Our first project at Flatiron School is now wrapping up and it has been a very exciting process! I have learned a great deal about data analysis, including how much there still is to learn. Our first project was centered around a hypothetical scenario in which Microsoft is interested in entering the film production business as other tech giants have been doing in recent years. Students were provided with the necessary data to begin to understand what makes a successful movie in the box office. Let us know explore the generic outline for conducting a data analysis project using the Microsoft Movie project as an example.
Step 1: Domain Research
As with any data analysis project the firs step is domain research. Unless you are already an expert in the project’s domain this is a critical step in the process. It is simply not possible do do effective data analysis without understanding the context of the problem. For the Microsoft Movie project I began exploring how, and how often, profitable films are produced, and which key crew members perhaps contribute the most to this. Once sufficient domain research has been conducted it is possible to formalize the goal of the project.
For this project, the formalized goal was to maximize profitability, specifically return on investment (ROI) as defined by the worldwide gross revenue divided by the production budget. The assumption here is that these films were to be produced and premier in theaters. A note was made that this definition of ROI is not a perfect metric as it neglects other forms of of revenue such instant video rentals and video subscription service deals. On the other side of the equation the production budget is just that - production buget. This buget is entirely separate from the promotional budget which deals with costs associated with advertising and marketing which can be significant.
Note that none of these insights would have been possible without doing the bare minimum domain research.
Step 2: Review Available Data (and possibly search for more if neccessary)
The next step was to review our available data and try to identify which parameters could contribute to a profitable film. Given thousands of rows of tabular data in different tables it can be a bit overwhelming at first, however, it is easy to piece together once you began looking at small chunks.
For the Microsoft Movie project the process was as simple as importing the available data, viewing the first few rows for each table, and thinking about what types of questions that data could answer which could be useful in reaching our goal (creating films with maximum rates of return).
If you feel that the data you have available in insufficient reach our goal then it may be neccessary to go out and find more (or more relevant) data.
Step 3: Get to Know Your Target Variable
The next step of this process is to get to know your target variable (ROI for the Microsoft movie project). If the target variable is numerical look at it’s distribution and summary statistics. Just how common are profitable movies? How often will we get a blockbuster, homerun 20x return? Are there any correlations between our target variable and independent variables? Try to answer these questions with easy to understand visualizations for the non-technical stakeholders.
**Step 4: Formalize and Answer Your Questions **
The third step is to formalize the questions you would like to ask of the data. This is partially done in step two, however, now is finally the time for formalize and answer these questions. This may be up for the debate, however, my process is to first figure out the questions I want to answer and then figure out what data I need and how I’m going to “clean” it.
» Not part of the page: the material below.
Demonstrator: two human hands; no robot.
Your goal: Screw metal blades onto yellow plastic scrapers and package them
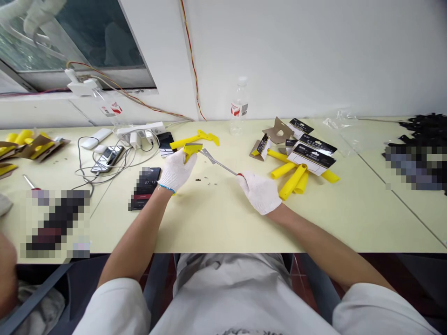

There is no sense in prepping a ton of data that is not going to be used to answer your questions. Once the data is clean all that is left to do is the analysis itself.
Step 5: Make Reccommendations and Suggest Further Work
Finally, it is time to convey to the non-technical stakeholders how our questions will lead us to accomplishing our goal and to make recommendations based on the answers to said questions. Again it is import to make these recommendations using easy to conceptualize visualizations which offer clear answers to our questions posed.
In an effort to stay employed it is also wise to offer up what further work can be done on the problem and how it will contribute even more to reaching the goal. All jokes aside there are numerous angles from which to analyze data, not to mention even more data “out there”, and it is impossible to explore every angle under the time constraints of a professional project.
That is all to put it very briefly. Five steps to solving your first data analysis project.